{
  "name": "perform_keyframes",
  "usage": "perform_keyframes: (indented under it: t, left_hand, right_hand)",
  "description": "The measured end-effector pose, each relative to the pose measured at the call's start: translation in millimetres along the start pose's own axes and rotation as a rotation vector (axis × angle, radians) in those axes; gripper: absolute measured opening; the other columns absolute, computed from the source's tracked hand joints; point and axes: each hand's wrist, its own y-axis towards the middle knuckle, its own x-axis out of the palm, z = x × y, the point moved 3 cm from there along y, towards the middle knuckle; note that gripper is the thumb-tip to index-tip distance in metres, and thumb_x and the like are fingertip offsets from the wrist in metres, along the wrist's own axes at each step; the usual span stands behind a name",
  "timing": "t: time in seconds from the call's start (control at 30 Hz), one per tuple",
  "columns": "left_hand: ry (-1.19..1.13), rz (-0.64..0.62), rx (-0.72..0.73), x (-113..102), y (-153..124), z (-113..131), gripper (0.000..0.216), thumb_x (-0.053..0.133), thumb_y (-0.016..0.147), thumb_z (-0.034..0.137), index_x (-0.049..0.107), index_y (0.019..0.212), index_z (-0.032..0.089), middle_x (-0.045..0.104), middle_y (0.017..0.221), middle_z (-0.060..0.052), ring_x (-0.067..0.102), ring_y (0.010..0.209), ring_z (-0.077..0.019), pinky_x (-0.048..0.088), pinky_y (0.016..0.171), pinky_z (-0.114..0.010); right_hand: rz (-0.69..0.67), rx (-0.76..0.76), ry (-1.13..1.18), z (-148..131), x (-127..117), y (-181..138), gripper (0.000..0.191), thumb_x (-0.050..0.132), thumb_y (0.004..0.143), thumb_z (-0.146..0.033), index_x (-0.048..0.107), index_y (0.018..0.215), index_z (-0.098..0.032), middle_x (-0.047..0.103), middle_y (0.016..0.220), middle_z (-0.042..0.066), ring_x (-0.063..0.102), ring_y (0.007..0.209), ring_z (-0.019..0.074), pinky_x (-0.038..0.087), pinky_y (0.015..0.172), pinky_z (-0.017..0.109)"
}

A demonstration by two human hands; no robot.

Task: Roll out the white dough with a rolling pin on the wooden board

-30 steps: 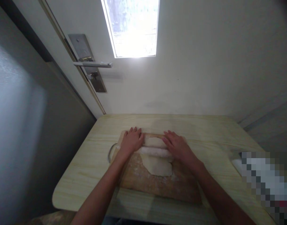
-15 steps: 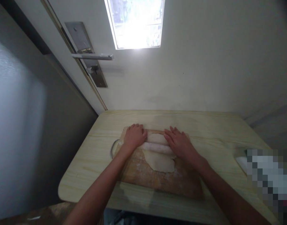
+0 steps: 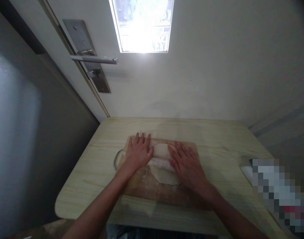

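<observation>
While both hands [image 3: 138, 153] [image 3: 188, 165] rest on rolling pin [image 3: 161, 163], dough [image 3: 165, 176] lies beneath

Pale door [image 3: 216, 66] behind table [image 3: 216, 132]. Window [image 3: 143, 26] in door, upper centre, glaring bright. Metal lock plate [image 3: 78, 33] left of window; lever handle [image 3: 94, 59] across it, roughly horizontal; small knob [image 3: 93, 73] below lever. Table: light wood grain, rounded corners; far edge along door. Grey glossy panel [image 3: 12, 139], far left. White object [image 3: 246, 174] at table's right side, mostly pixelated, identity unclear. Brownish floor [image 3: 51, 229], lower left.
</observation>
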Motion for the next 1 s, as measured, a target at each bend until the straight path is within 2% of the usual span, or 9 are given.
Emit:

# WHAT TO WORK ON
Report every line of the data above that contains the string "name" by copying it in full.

# ANSWER FOR THE TASK
  "name": "perform_keyframes",
  "description": "The measured end-effector pose, each relative to the pose measured at the call's start: translation in millimetres along the start pose's own axes and rotation as a rotation vector (axis × angle, radians) in those axes; gripper: absolute measured opening; the other columns absolute, computed from the source's tracked hand joints; point and axes: each hand's wrist, its own y-axis towards the middle knuckle, its own x-axis out of the palm, z = x × y, the point moved 3 cm from there along y, towards the middle knuckle; note that gripper is the thumb-tip to index-tip distance in metres, and thumb_x and the like are fingertip offsets from the wrist in metres, along the wrist's own axes at each step; the usual span stands behind a name",

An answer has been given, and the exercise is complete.